◆ TASK DETAILS:
For the data below, give again exactly the lines from the one containing "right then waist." through the one containing "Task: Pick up", both ends included, and no others.

◆ DATA EXTRACT:
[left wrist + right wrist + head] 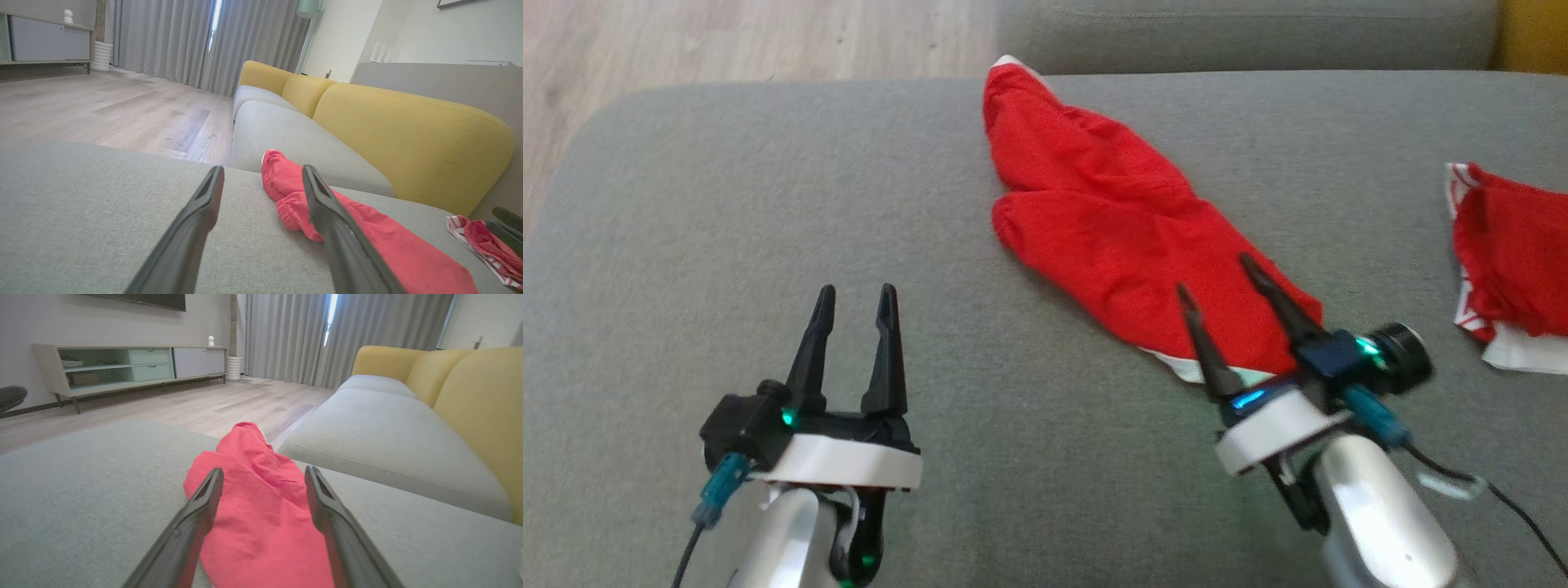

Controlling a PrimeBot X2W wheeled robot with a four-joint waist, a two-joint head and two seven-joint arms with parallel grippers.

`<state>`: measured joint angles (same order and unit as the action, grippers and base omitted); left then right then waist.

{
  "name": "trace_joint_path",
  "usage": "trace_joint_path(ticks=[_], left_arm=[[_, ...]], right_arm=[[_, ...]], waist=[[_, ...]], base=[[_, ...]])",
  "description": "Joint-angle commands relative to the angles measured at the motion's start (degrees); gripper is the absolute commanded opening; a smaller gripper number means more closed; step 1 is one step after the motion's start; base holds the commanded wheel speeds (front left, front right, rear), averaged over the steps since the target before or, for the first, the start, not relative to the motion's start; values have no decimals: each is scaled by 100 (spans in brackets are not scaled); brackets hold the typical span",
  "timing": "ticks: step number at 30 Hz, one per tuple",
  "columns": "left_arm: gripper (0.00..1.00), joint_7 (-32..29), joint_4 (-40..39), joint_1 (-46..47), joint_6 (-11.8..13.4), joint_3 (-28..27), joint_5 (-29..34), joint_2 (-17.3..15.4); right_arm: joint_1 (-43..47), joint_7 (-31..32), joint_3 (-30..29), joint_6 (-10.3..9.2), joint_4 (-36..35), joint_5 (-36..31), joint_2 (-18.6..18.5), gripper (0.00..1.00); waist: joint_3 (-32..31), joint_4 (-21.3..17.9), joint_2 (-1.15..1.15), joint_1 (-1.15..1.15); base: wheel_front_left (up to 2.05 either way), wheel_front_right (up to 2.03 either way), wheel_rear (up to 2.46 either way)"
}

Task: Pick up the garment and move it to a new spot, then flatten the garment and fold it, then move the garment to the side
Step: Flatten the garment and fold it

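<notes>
A red garment (1111, 237) with white trim lies stretched diagonally on the grey cushion (768, 204), from the far edge toward the front right. My right gripper (1217, 278) stands open over its near end, fingers pointing along the cloth, nothing between them. The right wrist view has the garment (253, 498) running away between its open fingers (196, 514). My left gripper (856, 296) is open above bare cushion, well left of the garment. In the left wrist view the garment (388, 241) lies to the right, partly behind the right finger (331, 216).
A second red piece with white stripes (1511, 269) lies at the cushion's right edge. Another grey seat (1241, 33) with yellow backrests (408, 130) adjoins the far side. Wooden floor (727, 41) lies beyond the far left edge.
</notes>
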<state>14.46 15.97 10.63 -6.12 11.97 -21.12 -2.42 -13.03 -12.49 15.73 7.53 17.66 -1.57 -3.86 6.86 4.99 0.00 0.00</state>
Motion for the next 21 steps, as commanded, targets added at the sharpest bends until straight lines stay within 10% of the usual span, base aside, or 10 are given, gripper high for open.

◆ RESULT OF THE TASK:
`<state>`: measured joint angles (same order and unit as the action, grippers and base omitted); left then right then waist.

{
  "name": "trace_joint_path",
  "usage": "trace_joint_path(ticks=[_], left_arm=[[_, ...]], right_arm=[[_, ...]], waist=[[_, ...]], base=[[_, ...]])",
  "description": "Joint-angle commands relative to the angles measured at the motion's start (degrees); gripper is the absolute commanded opening; a smaller gripper number means more closed; step 1 is one step after the motion's start; base holds the commanded wheel speeds (front left, front right, rear), averaged over the steps since the target before or, for the first, the start, not relative to the motion's start; values have no decimals: each is scaled by 100 (spans in brackets are not scaled); brackets hold the typical span",
  "timing": "ticks: step number at 30 Hz, one per tuple",
  "columns": "left_arm: gripper (0.00..1.00), joint_7 (-32..29), joint_4 (-40..39), joint_1 (-46..47), joint_6 (-11.8..13.4), joint_3 (-28..27), joint_5 (-29..34), joint_2 (-17.3..15.4); right_arm: joint_1 (-43..47), joint_7 (-31..32), joint_3 (-30..29), joint_6 (-10.3..9.2), joint_4 (-36..35), joint_5 (-36..31), joint_2 (-18.6..18.5), gripper (0.00..1.00); waist: joint_3 (-32..31), joint_4 (-21.3..17.9), joint_2 (-1.15..1.15), joint_1 (-1.15..1.15); base: wheel_front_left (up to 2.05 either way), wheel_front_right (up to 2.03 either way), wheel_rear (up to 2.46 either way)"
}

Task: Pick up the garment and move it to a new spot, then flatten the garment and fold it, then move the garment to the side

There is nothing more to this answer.